Entre 1998 et 2006, Zinedine Zidane a bâti une réputation sans précédent en équipe de France et dans la mémoire collective des Français. Il est une idole pour beaucoup d’amoureux du football dans l’hexagone ou à l’étranger. Djibril Cissé est lui aussi tombé sous le charme du joueur, puis de l’homme lorsqu’il l’a rencontré en équipe de France. Il a tout raconté pour Secrets de Stars.

Couvé par Guy Roux à l’AJ Auxerre, Djibril Cissé a flambé avec la tunique du club bourguignon pendant cinq saisons. Au terme de sa troisième, avec la Coupe du monde 2002 qui approchait, Roger Lemerre décidait de le sélectionner avec l'équipe de France lui qui avait terminé meilleur buteur du championnat de France. Un destin que n’a pas partagé Esteban Lepaul, laissé sur le carreau par Didier Deschamps pour le Mondial 2026. Cissé rencontrait donc Zinedine Zidane, qui sortait d’une finale de Ligue des champions remportée avec le Real Madrid face au Bayer Leverkusen (2-1).
«C’est un moment que je ne redoutais pas, mais que j’attendais»
Le gamin d’Arles allait donc côtoyer la fierté de Marseille. Et cette première rencontre est le souvenir qui revient instantanément chez Djibril Cissé lorsqu’il se remémore ses 9 années en équipe de France. « Quand tu repenses à l’équipe de France, quel souvenir te vient en tête ? La première fois que je vois Z (ndlr Zidane). C’est un moment que je ne redoutais pas, mais que j’attendais. La première fois que je le rencontre, ça fait bizarre parce que tu te dis que tu es avec lui, que tu n’es pas aussi important que lui, mais… C’est quand même Zidane et tu as du respect ».

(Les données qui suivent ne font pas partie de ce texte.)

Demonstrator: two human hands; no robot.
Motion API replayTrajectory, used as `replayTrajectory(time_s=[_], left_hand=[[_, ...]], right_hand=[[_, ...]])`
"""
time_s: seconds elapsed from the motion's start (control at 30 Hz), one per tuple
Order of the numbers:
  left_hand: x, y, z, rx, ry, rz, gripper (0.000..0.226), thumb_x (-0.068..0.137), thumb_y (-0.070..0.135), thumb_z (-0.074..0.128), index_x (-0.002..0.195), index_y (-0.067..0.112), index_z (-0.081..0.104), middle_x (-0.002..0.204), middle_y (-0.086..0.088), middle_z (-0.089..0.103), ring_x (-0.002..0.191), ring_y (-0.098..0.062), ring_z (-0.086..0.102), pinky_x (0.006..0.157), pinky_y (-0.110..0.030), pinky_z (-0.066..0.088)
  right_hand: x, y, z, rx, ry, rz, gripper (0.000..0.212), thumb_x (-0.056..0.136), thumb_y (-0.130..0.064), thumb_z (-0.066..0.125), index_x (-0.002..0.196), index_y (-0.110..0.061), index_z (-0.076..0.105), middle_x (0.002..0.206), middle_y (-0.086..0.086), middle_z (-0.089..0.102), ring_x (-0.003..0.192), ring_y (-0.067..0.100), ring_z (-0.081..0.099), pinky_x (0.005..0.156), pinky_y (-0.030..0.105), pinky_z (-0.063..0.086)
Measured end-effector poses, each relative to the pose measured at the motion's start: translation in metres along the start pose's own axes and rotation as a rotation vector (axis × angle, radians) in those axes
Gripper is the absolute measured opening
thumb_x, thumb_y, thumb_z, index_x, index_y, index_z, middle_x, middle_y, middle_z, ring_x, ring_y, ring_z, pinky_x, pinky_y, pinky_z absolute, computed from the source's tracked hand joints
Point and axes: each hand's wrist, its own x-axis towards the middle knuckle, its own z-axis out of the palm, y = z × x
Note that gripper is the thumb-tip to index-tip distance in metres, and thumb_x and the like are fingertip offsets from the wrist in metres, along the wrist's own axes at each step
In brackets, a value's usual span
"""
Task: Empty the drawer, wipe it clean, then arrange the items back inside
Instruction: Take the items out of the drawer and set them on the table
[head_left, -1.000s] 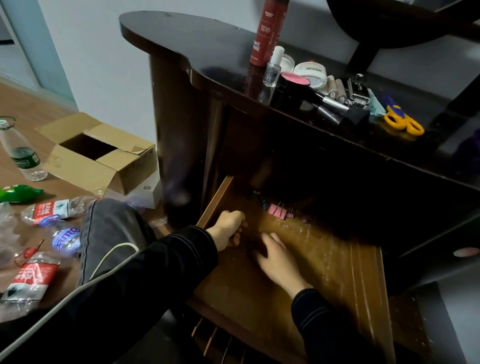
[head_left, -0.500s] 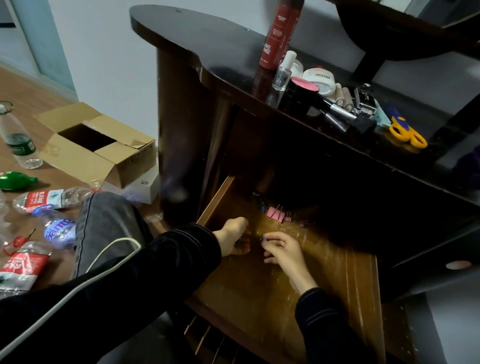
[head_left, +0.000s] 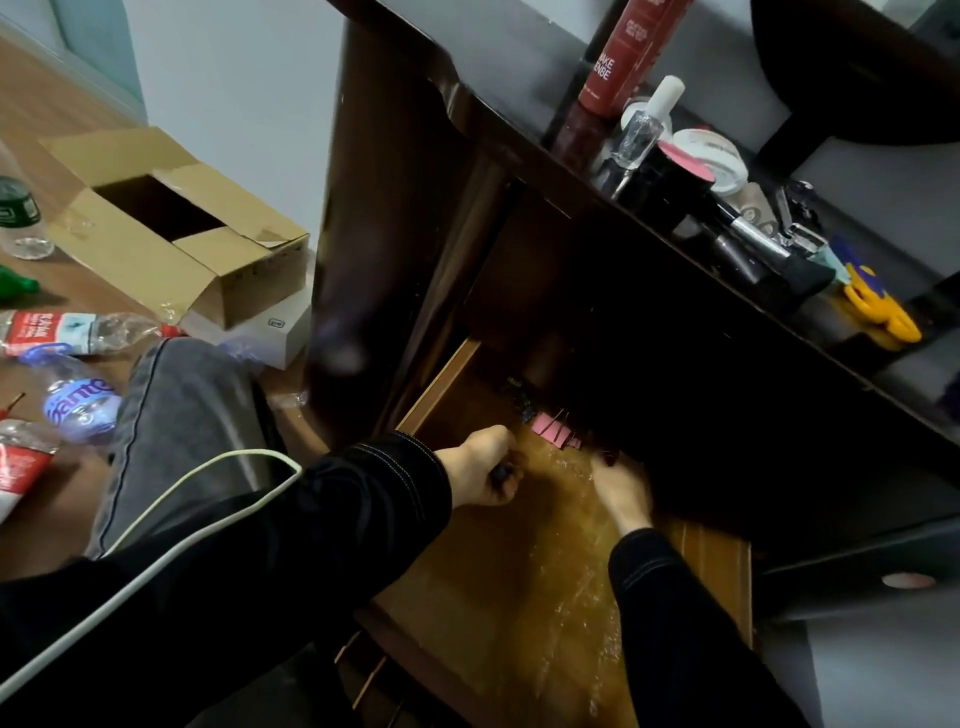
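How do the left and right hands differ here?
The left hand is fisted around a small dark item; the right hand reaches deeper, fingertips lost in shadow. The left hand sits left of the pink clips; the right hand to their right. Both are inside the open drawer.

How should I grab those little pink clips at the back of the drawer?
Pinch the small pink metal binder clips by their thin wire handles, probably. They lie on the wooden drawer floor far back under the dark desk top, so reach in low from the open front.
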Motion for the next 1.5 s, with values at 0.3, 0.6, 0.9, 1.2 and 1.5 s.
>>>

«Lui a une certaine aura qui fait que ça fait quelque chose de le voir»
Pendant un échange avec Yassin Nfaoui pour le programme Secrets de Stars pour Téléfoot, Djibril Cissé a livré quelques détails sur ce premier contact spécial avec l’une, si ce n’est la, légende du football français. « Lui a une certaine aura qui fait que ça fait quelque chose de le voir. C’est un mec très cool, très humble qui te met à l’aise rapidement. Ça a duré un ou deux jours et après ce n’est pas devenu quelqu’un avec qui j’étais normal et libre, mais ça s’est apaisé après avec le temps ».